Spinoza eleva un’immagine di vita positiva, affermativa, contro i simulacri di cui gli uomini si accontentano.
Non solo se ne contentano: ma l’uomo che ha in odio la vita, che se ne vergogna, l’uomo dell’autodistruzione che moltiplica i culti della morte, che fonda la sacra unione del tiranno con lo schiavo, il prete, il giudice e il guerriero, sono sempre impegnati a perseguitare la vita, a mutilarla, a farla morire a fuoco rapido o lento, a mascherarla o a soffocarla con leggi, proprietà, doveri, autorità: ecco ciò che Spinoza diagnostica nel mondo, questo tradimento dell’universo e dell’uomo.

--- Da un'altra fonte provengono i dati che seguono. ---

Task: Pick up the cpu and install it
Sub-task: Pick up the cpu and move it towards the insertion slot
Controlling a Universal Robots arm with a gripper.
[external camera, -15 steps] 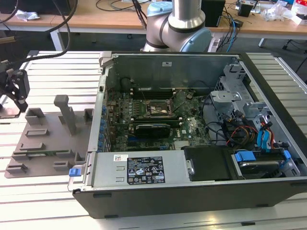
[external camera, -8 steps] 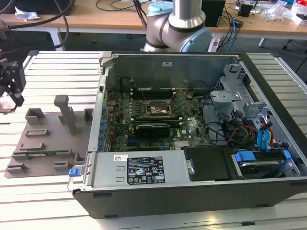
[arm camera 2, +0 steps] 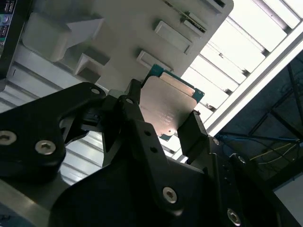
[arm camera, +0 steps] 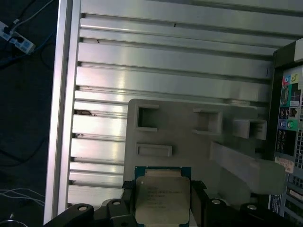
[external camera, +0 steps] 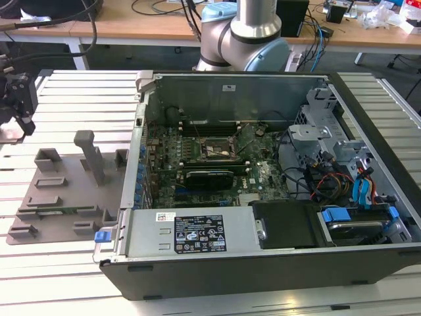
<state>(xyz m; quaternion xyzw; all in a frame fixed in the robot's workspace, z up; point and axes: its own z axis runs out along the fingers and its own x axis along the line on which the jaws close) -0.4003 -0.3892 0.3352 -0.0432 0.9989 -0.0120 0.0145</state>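
A gripper (arm camera: pixel 162 191) pinches the cpu (arm camera: pixel 162 199) by two opposite edges, metal top facing the cameras in both wrist views, and holds it over a grey tray (arm camera: pixel 189 151) of moulded pockets on the slatted table (arm camera: pixel 165 52). In the exterior view the gripper (external camera: pixel 20 105) sits at the far left edge of the frame, well apart from the open computer case (external camera: pixel 263 270) that takes up the centre and right. The hold looks to be on thin edges alone, so a jolt could tilt or drop the chip, and a chip that reaches the socket (external camera: pixel 220 150) tilted or turned the wrong way could damage the contacts. The case's left wall (external camera: pixel 135 158) stands between gripper and board. Just below the socket in the frame lies a long black card (external camera: pixel 209 178), and a tangle of cables (external camera: pixel 329 181) crowds the case's right side, leaving little room around the socket.
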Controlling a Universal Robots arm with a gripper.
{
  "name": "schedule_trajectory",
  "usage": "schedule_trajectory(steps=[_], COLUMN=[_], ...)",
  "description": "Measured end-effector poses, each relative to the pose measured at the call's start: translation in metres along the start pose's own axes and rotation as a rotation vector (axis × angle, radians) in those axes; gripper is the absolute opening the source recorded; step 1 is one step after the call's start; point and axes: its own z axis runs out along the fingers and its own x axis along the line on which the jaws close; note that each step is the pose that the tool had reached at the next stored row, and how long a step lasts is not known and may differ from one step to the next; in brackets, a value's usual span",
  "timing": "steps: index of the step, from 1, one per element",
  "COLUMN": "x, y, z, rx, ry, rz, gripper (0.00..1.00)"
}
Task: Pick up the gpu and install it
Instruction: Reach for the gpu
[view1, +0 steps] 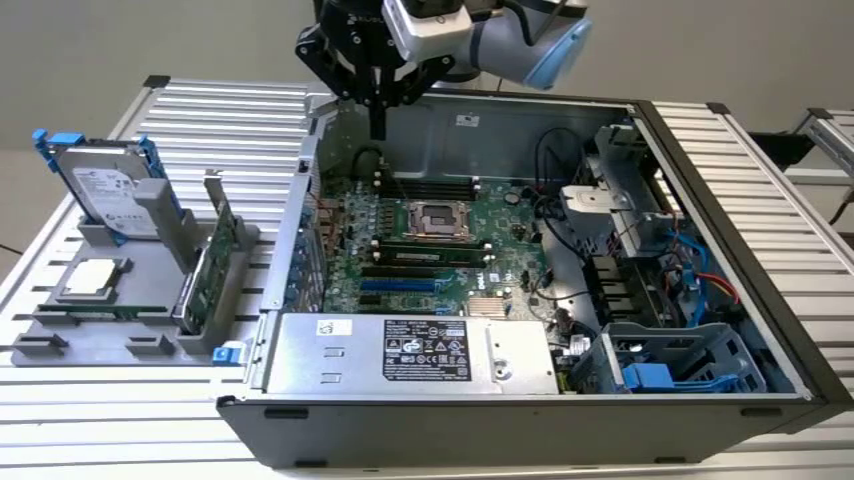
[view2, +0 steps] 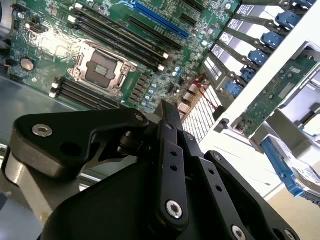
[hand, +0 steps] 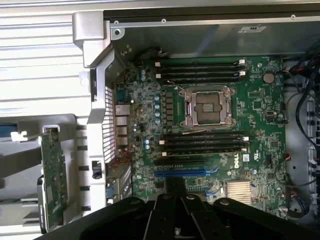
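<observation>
The gripper (view1: 379, 128) is hanging at the upper middle of the exterior view, just over the rear wall of the open computer case (view1: 747, 190). Its jaws are sitting together and are carrying nothing. In the second wrist view the gripper's black linkages are pointing down toward the motherboard (view2: 115, 45).

The gpu (view1: 211, 255) is standing on its edge at the exterior view's left, outside the case, in a slot of the grey holder (view1: 54, 350). Its green board is facing the case and its silver end bracket is sticking up. It is well apart from the gripper. In the first wrist view the gpu (hand: 53, 175) is showing as a green card just beside the case's rear panel.

A silver hard drive (view1: 104, 190) with blue rails is standing upright in the same holder, toward the upper left of the exterior view, and 1 square processor chip (view1: 91, 278) is lying flat in front of it.

Inside the case, the motherboard's blue slot (hand: 180, 173) is lying uncovered below the open processor socket (hand: 207, 106). The holder and case are resting on a slatted metal table (view1: 200, 105).
</observation>
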Motion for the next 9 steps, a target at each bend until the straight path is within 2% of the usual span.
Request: schedule_trajectory(steps=[9], x=[0.0068], y=[-0.0005], z=[-0.0001], rx=[0.0], ry=[0.0], rz=[0.0], gripper=[0.0])
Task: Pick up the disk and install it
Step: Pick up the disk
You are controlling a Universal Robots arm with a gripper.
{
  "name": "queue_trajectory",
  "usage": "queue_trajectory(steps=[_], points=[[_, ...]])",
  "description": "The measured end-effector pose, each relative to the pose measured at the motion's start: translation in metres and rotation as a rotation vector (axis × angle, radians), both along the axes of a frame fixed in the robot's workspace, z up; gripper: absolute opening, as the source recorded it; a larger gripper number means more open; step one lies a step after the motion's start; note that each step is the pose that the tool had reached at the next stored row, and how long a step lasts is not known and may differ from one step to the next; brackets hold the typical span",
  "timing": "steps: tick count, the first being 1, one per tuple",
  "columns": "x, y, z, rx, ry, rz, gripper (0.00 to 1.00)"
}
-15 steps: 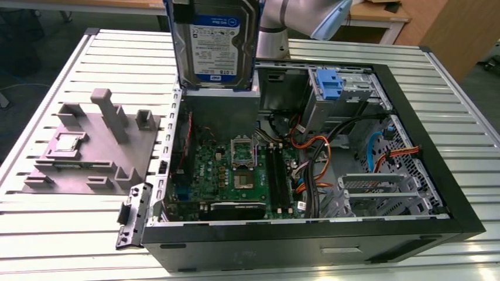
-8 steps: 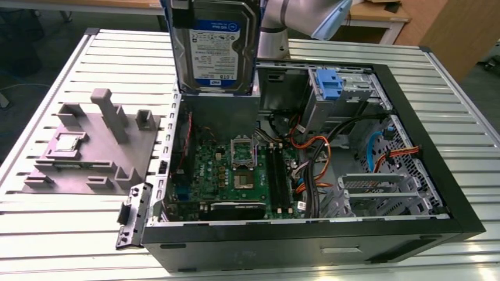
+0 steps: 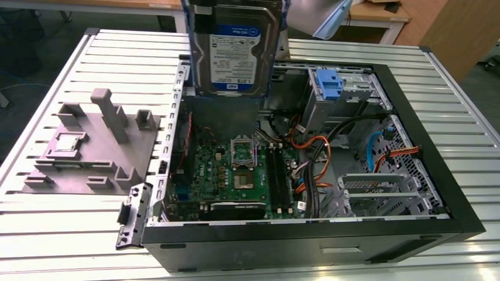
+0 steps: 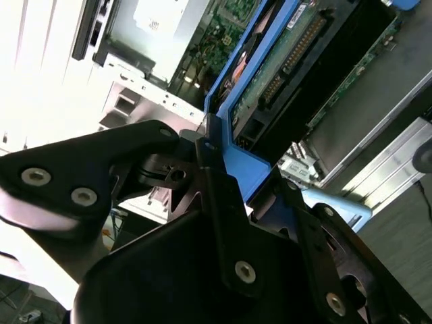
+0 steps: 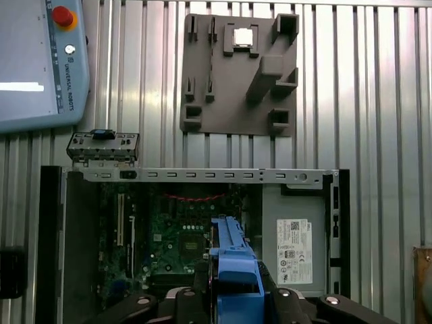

Il suo biografo Colerus riporta che amava i combattimenti di ragni: «Cercava dei ragni che faceva combattere insieme, o delle mosche che gettava nella tela del ragno, e stava poi a guardare quella battaglia con tanto gusto che talvolta scoppiava a ridere».
Il fatto è che gli animali ci insegnano se non altro il carattere irriducibilmente esteriore della morte. Loro non la portano dentro, benché si diano la morte necessariamente gli uni con gli altri: la morte in quanto cattivo incontro inevitabile nell’ordine delle esistenze naturali.
Ma essi non hanno mai inventato questa morte interiore, questo sadomasochismo universale dello schiavo-tiranno.